Título: EUA preparam enxurrada de dólares
Autor: Dantas, Fernando
Fonte: O Estado de São Paulo, 16/10/2010, Economia, p. B4
Decisão, aliada à resistência da China em mexer na cotação do yuan, deve valorizar ainda mais as moedas dos países emergentes
Os Estados Unidos resolveram partir para o tudo ou nada para relançar a sua combalida economia, com o Federal Reserve (Fed, banco central americano) disposto a inundar o país de dólares. Com a atual interligação financeira global, o resultado é que o resto do mundo terá de pagar a conta, com grande valorização das moedas em geral ante o dólar.
Mas se fosse só isso, não seria tão mal. A dor de cabeça adicional é que a China só permite uma valorização mínima do yuan em relação ao dólar. Dessa forma, países emergentes como o Brasil veem suas moedas se valorizar não só ante a americana, mas também contra a da China, o mais temível competidor em produtos industriais.
"O Fed está indo ao limite, e vai colocar todo o dinheiro na rua que for necessário para estimular a economia - isso tem um grande impacto", diz Gino Olivares, economista da Brookfield Gestão de Ativos, no Rio.
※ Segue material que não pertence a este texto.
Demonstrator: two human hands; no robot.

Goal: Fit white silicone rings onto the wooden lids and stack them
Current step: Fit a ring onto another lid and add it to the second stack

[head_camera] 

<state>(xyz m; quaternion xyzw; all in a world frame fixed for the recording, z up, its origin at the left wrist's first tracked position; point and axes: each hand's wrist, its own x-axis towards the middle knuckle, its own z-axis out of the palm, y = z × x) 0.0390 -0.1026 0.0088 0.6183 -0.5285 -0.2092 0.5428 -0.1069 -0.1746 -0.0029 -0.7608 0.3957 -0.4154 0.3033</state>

Os primeiros sinais mais claros de que o BC americano não estava mais para brincadeira foram emitidos no final de agosto, na célebre conferência anual de Jackson Hole, no Wyoming. Foi lá que Ben Bernanke, chairman do Fed, deixou claro que seria retomado o chamado "afrouxamento quantitativo" da política monetária.
Quando os juros de curtíssimo prazo já são de quase zero, como ocorre hoje nos Estados Unidos, há perda de eficácia do instrumento clássico dos BCs, que é justamente o de mexer nesse mercado, reduzindo a chamada taxa básica. Afinal, não dá para derrubar os juros curtíssimos para menos de zero.
A solução é tentar atuar nos juros de longo prazo, comprando títulos do Tesouro americano, como o de dez anos, em poder do mercado - o chamado afrouxamento quantitativo. Uma avalanche de dólares pode ser injetada na economia por esse canal, com o objetivo de derrubar os juros em toda a "curva" dos diferentes prazos.
Além disso, na minuta da última reunião de política monetária do Fed, na semana passada, houve sinais claros de que o BC americano considera a hipótese de atuar para aumentar as expectativas inflacionárias, o que é considerado uma saída para situações de estagnação e risco de deflação, como a que os Estados Unidos vivem agora.
Uma ideia mencionada na ata seria a de ter uma meta para o nível de preços. Assim, se a inflação foi de 1%, para uma meta de 2%, no ano seguinte ela teria de ser de 3%, para compensar. Até agora, os programas de afrouxamento quantitativo tiveram limites em termos de quantas centenas de bilhões de dólares seriam gastos. Se o foco passasse para uma meta de nível de preços, o único limite seria o de encharcar a economia de dinheiro até que a inflação empinasse de novo.
Os mercados americanos e globais, é claro, reagiram antecipadamente a todas essas ideias circulando na cúpula do BC mais poderoso do mundo e à expectativa de que algum tipo de afrouxamento quantitativo já pode começar na próxima reunião do Fed, no início de novembro. Os juros caíram nos Estados Unidos e as moedas que flutuam começaram a disparar ante o dólar.
Os diversos países do mundo estão reagindo à desvalorização do dólar com ampliação do que estão habituados a fazer, ou a introdução de novas armas. A China bateu recorde de acumulação de reservas, US$ 194 bilhões em três meses, levando o total para US$ 2,65 trilhões. O país vem permitindo uma mínima valorização do yuan ante o dólar, mas muito menos do que pedem os clamores do resto do mundo. No Brasil, a vigorosa compra de dólares e o IOF de 4% sobre aplicações de renda fixa de estrangeiros tiveram muito pouco efeito, o dólar caiu para R$ 1,665, e novas medidas são aguardadas.